Nigger Ben Butte, Sisters to Shaniko

[IMG]

I don’t mean to generalize, but the entirety of the Oregon High Desert smells like cat pee. I think it’s the juniper. I have formed a loose theory about how juniper needs very little water and CATS need very little water and so their individual excretions, the scent of juniper and the urine of cats, have the same concentrated acids that make the same smell. Gus assures me this is biologically impossible. I demanded a better explanation and he had none. Point: Therese’s Brain Science.

I can’t remember now, though in was less than a week ago, what snapped in me. I do remember where it snapped. I have a big green book of Oregon Geographical names in my bathroom. Its short, non-committal entries are absolutely perfect for distracting and relaxing the bowels. (Not totally non-committal, actually. The author does take issue with the 1960’s renaming of “Nigger Ben Butte” to “Negro Ben Butte.” (Apparently the nigger designation was used affectionately, named after a well liked blacksmith who lived at the base of the mountain in pioneer days. Which was, wooo! mighty white of ’em cuz black folks technically weren’t allowed to live in Oregon for most of the 19th century.)

Vacation, I decided. First real family adventure vacation. We were going to some of the places listed in this book. Someplace not the Coast, which is an hour away and repressively safe and has been the default for 20 years. Someplace we can do stuff that’s different.

Go the other way. Inside of Oregon. Over the Cascades, past the grotesque glut of pastels and engorged false fronts that is Sisters (uggg. Sisters. What a whore of a town.)

 

 

Past the triumvirate, Camp Sherman, Sisters, and Bend, that made up my home towns, further, further. Until we came to near nothing. 

The Oregon High Desert.

The clouds poof on top and then line up flush against an invisible ceiling. My husband, who approached this vacation with nothing short of misery, became the most relaxed I’ve ever seen him away from home while driving through these winding miles of uninhabitable near-desolation. To Gus emptiness meant safety. It means you can see what’s coming. And in the case of Central Oregon…all that’s coming is rabbits, antelope and a fairly steady occurrence of brush/forest fires.

We did lots of things, found thunder-eggs and peed out behind my old elementary school (since when do they think they can lock the doors and install security cameras at MY school?)  but I mostly want to tell you about Shaniko…Oregon’s real ghost town.

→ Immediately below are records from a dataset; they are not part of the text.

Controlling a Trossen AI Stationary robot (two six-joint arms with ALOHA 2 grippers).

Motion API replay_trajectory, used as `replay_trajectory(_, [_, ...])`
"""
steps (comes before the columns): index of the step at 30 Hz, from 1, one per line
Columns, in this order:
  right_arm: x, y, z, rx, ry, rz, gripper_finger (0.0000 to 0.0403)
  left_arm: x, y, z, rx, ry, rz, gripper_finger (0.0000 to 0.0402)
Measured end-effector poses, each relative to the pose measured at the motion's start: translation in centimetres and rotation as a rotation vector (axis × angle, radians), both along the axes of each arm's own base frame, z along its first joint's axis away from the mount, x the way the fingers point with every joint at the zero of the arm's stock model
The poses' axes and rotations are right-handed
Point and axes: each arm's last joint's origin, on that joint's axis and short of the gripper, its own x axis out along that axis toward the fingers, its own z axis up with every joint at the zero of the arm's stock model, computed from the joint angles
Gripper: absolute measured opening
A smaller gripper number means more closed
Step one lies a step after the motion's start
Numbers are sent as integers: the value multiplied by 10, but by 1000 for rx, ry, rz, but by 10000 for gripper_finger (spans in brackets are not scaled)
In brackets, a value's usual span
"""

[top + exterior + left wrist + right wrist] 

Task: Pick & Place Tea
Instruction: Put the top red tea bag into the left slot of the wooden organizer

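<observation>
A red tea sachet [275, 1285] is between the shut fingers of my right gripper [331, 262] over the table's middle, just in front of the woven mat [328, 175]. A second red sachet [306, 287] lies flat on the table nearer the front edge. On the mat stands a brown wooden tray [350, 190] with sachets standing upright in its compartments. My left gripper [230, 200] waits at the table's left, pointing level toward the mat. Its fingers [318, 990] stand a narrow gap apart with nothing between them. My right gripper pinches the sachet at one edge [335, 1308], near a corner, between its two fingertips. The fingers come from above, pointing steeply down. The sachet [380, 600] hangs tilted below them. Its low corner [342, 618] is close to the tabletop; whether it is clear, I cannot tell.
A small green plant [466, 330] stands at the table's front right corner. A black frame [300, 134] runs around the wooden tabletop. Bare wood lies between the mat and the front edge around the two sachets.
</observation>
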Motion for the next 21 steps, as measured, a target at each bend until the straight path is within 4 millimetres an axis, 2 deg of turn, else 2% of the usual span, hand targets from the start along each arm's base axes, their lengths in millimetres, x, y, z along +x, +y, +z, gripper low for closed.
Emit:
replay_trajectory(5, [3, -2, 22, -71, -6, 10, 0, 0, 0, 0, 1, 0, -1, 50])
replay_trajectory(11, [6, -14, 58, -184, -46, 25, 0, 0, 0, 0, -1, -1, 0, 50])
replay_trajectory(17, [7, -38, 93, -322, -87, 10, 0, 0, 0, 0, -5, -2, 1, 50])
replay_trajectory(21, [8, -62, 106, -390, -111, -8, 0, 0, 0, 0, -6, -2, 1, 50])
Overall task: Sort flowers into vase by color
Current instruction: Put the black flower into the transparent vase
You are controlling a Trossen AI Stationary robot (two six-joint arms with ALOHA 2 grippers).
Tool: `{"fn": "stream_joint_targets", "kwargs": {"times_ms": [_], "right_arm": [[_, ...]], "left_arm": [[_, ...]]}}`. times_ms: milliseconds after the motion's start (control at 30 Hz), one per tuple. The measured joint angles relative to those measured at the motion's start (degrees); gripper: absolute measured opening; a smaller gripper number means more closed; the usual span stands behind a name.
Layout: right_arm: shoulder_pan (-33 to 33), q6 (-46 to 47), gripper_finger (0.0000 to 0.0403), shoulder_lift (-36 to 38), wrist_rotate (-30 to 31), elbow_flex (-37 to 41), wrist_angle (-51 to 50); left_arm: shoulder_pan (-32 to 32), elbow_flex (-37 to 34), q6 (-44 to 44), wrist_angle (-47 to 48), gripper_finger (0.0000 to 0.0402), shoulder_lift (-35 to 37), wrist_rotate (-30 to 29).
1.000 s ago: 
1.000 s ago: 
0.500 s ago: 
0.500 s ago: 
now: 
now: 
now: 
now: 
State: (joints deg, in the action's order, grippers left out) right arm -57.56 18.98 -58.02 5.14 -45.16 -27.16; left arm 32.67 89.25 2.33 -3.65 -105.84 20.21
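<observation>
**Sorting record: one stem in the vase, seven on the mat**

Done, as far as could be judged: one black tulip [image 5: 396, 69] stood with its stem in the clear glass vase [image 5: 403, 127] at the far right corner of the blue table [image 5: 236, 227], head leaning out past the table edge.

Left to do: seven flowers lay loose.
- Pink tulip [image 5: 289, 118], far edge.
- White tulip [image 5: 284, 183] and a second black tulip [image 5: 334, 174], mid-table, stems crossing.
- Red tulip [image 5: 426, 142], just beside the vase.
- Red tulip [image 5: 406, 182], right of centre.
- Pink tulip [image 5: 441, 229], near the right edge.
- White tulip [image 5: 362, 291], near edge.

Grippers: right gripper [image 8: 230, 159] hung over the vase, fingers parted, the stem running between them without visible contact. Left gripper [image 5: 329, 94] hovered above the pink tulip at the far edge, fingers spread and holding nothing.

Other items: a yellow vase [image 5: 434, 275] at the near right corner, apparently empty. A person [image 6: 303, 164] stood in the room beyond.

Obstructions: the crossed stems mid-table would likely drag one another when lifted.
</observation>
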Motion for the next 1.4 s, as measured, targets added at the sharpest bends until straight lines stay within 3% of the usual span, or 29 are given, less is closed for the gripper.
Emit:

It’s so, so far away from anything. There used to be a railroad there, and wool. Then there wasn’t. And the people left, the town maintaining a population of around 20 hapless souls through the century. Shaniko was so desolate, not on the way to anywhere but Shaniko, that it just…held there. A few people came back a century later to find the buildings still standing and holding a possibility of profit.

That doesn’t happen a lot in Oregon. This is a place so lush and verdant that people sacrificed their lives by the hundreds to get here. I’ve literally grown a fine pumpkin patch in my backyard because I absentmindedly threw a handful of slippery Halloween seeds into the grass.

There is constant change. Usually it’s through fancy-ification…warehouses becoming microbreweries and farmer’s orchards giving way to expensive housing associations where the homes are designed to look turn of the century, but with televisions that descend from the ceiling.

There are more ghost towns in the wet Willamette valley than anywhere in Oregon, between the pioneers and the gold rushers and the lumber…but they are truly GONE. The rich soil and thorough rains that seduced their creators proved to be succubi,  quickly swallowed them back up as soon as they were abandoned. I have watched it happen. First the moss eats the roof and it softens, dips and falls. Then the rain can blacken and melt the walls and foundation even faster, all the while the blackberry bushes and weeds chew through any open space they can find. The rubble is cleared up or it isn’t, and what held a generation of human life and suffering and excitement becomes a dark outline in the vegetation, if even that.

But Shaniko, dry and cold and too far away from anywhere to be worth hassling with, remained. I found a gift shop, of a sorts, where a hunched lady took a blue shirt and hot-pressed the words, “SHANIKO, OR” on it’s left breast, just for me. She urged me to get it in rhinestones. I told her I was not sparkly.

“So what was this place originally?” I asked her while the giant waffle-iron of a shirt maker heated up, drawing fuel from the portable propane generator in the back of the store.

“This was one of the taverns. Everything is like it was in 19o1. As long as we don’t update it, we don’t have to pay taxes on it. It’s Historical.”

I tried to get to the dried old piano she claimed to be part of the original bar, but could only rub a hand against it, for she also used it as her office table, stacked with soda bottles and papers.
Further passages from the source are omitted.